New Orleans, Louisiana
June 26, 2016
June 26, 2016
August 28, 2016
On-line videos have become an innovative way to provide students with an additional learning tool to better understand course material to the point where students actively seek video content from external sources outside of the classroom. However, this can be problematic if the external video content focuses on different material and doesn’t align with students’ current course curriculum. Therefore, to provide students with a supplemental material that aims to provide brief examples and discussion to complement lecture material and homework, weekly micro-videos were created and uploaded for enrolled students in an introductory fluid dynamics course. On top of investigating the impact supplementary micro-videos have on student performance, addition statistical data that provided insight into student learning habits. These statistics included length of viewing, total student viewing attendance, and personal student feedback.
Two videos were uploaded each week to the course’s blackboard page. The first video discussed fundamental theory, providing students with a discussion of the week’s lesson. The second video provided a detailed example that complemented the discussion video and gave students additional support on their homework. The videos were created using Microsoft Office Mix, an add-on program to Microsoft Power Point which allows the user to record a presentation and also write in material using an appropriate touch screen. Since all enrolled students have access to Microsoft Office 365, the videos were uploaded to https://mix.office.com, where up loaders can observe viewer content statistics and content is limited to only enrolled students. Typically, videos were uploaded weekly to coincide with student homework assignments. Additionally, student’s feedback concerning the effectiveness of the videos was monitored using surveys dispersed monthly throughout the semester.

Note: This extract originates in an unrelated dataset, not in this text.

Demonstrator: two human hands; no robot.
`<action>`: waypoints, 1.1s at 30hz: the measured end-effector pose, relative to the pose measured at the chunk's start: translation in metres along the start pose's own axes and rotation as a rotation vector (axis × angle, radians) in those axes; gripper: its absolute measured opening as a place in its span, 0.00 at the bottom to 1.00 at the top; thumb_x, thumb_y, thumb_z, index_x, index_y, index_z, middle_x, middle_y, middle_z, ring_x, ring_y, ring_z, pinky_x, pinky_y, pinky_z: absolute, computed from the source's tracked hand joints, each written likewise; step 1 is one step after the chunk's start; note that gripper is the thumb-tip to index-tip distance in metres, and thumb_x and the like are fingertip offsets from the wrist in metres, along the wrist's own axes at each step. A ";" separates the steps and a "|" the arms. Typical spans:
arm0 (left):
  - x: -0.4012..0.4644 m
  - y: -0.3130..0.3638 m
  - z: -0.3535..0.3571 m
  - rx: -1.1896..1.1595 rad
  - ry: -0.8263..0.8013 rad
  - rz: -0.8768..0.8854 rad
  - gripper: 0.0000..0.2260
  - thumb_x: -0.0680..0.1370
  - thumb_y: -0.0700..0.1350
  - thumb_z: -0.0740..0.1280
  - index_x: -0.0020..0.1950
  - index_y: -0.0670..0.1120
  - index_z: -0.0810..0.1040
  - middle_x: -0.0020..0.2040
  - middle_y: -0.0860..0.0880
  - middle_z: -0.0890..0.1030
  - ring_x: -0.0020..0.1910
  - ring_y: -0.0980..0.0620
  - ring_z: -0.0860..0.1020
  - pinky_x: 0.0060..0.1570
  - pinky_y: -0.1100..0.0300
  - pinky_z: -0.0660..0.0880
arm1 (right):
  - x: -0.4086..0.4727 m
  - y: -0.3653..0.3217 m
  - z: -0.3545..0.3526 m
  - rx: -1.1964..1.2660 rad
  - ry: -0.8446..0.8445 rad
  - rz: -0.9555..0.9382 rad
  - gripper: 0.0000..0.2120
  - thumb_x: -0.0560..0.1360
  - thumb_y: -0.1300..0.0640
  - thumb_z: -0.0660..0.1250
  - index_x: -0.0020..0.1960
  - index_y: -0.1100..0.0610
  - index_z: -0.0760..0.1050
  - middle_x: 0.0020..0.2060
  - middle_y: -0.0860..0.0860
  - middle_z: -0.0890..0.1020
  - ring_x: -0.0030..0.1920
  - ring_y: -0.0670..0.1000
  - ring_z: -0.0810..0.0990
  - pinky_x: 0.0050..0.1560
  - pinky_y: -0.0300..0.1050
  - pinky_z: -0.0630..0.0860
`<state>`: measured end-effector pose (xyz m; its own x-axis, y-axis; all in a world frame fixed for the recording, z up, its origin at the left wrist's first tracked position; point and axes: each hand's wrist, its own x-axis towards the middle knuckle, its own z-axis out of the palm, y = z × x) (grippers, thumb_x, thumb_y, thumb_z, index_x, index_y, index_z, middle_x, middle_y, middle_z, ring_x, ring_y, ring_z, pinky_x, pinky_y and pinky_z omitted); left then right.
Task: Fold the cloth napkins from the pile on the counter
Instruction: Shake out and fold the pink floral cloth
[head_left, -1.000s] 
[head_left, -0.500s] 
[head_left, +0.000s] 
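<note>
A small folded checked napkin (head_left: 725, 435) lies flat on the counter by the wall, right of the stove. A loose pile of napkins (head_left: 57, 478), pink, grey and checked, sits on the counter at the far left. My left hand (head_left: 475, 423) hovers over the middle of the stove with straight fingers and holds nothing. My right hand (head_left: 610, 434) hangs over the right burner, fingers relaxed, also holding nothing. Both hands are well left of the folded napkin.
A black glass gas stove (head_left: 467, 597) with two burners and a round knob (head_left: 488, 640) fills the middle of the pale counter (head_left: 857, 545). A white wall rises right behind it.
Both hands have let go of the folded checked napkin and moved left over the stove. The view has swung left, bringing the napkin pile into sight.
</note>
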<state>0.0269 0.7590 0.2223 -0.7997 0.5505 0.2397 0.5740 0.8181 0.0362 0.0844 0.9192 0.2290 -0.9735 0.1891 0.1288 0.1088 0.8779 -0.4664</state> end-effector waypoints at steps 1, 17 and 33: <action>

The additional statistics involving student viewing habits were very informative as to how students used this technology to learn course material. Students were also divided as to which video subject they preferred, with some students solely watching discussion videos, while some students chose to watch just example videos. The majority of viewing content also significantly increased during exam periods signifying that students used this material as an additional study aid. Lastly, monthly surveys indicated that there was general positive feedback concerning this video content and that it was helpful for some student to learn the course material.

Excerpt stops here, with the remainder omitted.